Exercise goal: Among the records that follow, set down only the lines from the one containing "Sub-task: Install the" to the one containing "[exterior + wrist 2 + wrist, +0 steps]", both included, exactly.

Available data:
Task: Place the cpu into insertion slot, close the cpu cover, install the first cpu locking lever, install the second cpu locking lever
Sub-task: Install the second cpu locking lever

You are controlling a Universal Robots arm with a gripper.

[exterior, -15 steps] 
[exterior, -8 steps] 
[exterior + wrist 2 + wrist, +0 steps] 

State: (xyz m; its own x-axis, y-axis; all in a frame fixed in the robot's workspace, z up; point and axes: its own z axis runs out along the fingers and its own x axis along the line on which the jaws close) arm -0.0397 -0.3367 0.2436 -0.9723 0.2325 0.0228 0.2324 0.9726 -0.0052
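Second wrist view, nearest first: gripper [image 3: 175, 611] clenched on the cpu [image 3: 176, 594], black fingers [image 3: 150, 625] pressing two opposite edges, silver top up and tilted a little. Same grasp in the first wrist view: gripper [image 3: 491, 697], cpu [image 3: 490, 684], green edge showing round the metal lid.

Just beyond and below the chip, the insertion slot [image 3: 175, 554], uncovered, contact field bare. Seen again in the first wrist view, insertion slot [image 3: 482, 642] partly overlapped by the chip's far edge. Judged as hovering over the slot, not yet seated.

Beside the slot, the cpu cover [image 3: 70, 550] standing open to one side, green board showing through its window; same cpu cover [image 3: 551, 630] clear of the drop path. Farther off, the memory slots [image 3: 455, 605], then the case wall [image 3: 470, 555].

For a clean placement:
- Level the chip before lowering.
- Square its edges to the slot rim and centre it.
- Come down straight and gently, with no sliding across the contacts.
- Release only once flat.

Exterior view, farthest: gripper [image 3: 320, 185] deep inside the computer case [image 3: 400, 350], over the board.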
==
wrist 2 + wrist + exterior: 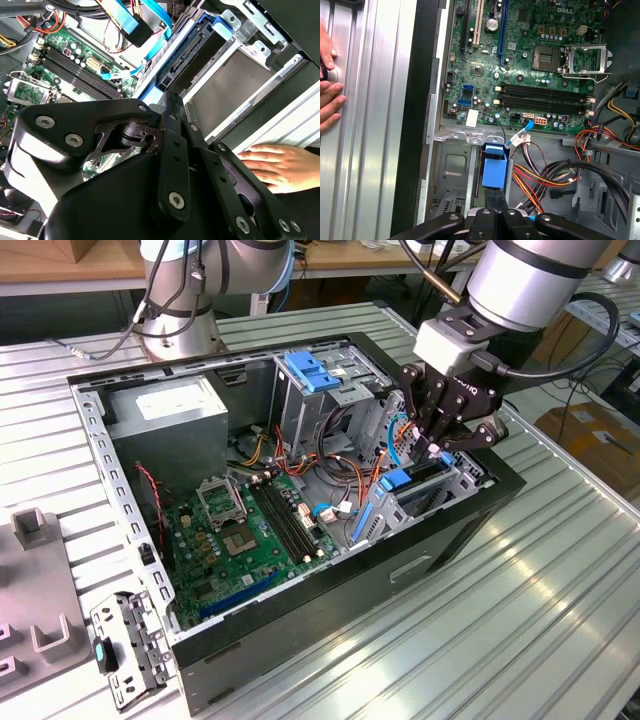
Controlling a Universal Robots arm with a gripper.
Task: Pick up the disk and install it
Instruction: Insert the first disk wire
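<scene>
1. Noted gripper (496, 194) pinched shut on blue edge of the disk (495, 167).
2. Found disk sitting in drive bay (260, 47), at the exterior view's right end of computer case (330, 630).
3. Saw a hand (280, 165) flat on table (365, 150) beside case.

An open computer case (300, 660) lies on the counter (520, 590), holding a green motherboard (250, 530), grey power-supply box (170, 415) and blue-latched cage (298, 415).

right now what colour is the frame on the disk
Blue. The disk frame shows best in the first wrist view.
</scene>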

Solved exercise:
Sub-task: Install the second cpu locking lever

You are controlling a Universal Robots arm with a gripper.

[exterior, -15 steps] 
[exterior, -8 steps] 
[exterior + wrist 2 + wrist, +0 steps] 

What appears above is the full answer.